Mentally the benefits of this workout are equal to or even greater than the physical benefits in my opinion. In order to be successful in executing this workout, the athlete must stay focused on the segment they are in and the pacing required. This forces the athlete to “stay in the moment” , and that ability is a key requirement to successful racing and competing. Additionally this workout prepares the athlete mentally for the challenge of making sustained shifts in paces during a hard effort, something they made need to be able to do in certain competition settings.
Using Wave Tempos
As I mentioned earlier, wave tempos seem to be most effective when used in conjunction with other methods of improving our thresholds. It provides us a slightly different angle at which to approach working our thresholds. When working thresholds, I use wave tempos on a regular basis along with a mixture of even paced tempos at threshold pace, tempo intervals and progression tempos. The exact mixture of these workouts will be depend on the focus of the athlete, their background, their predispositions, and where they are in a training cycle.

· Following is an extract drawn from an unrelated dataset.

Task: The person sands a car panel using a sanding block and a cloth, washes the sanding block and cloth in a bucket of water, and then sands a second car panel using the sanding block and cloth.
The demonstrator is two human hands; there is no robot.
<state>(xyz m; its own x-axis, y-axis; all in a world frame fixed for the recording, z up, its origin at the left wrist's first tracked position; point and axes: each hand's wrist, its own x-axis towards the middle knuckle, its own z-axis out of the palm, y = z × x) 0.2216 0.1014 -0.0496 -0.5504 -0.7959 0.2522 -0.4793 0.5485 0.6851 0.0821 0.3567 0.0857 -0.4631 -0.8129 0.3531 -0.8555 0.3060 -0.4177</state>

With some athletes I utilize wave tempos every other time a certain threshold is worked, while with others I save it to spark improvement when other methods start to loose traction. I encourage you to find out what works best for you or your athletes and explore the possibilities when incorporating it into your schedules. For example, I have found aerobic threshold wave tempos to be an extraordinary workout in preparing for a marathon, in particular because of the mental toughness and ability to stay in the moment it teaches.
It is not perfectly clear the exact origins of wave tempos, but there is record of athletes using variations of it back into the 1950’s and it was popularized to a larger extent by renown coach Renato Canova in the last decade or two. What I have laid out here in this blog is my take on the workout, and how I have found it to be most successfully implemented. I playfully call it my “secret weapon” threshold workout because it is still not all that widely used, and I tend to use it more regularly than most any coach I know, as I have been enamored with the success the workout has brought.
I hope you find this helpful and have the best success when and if you implement it.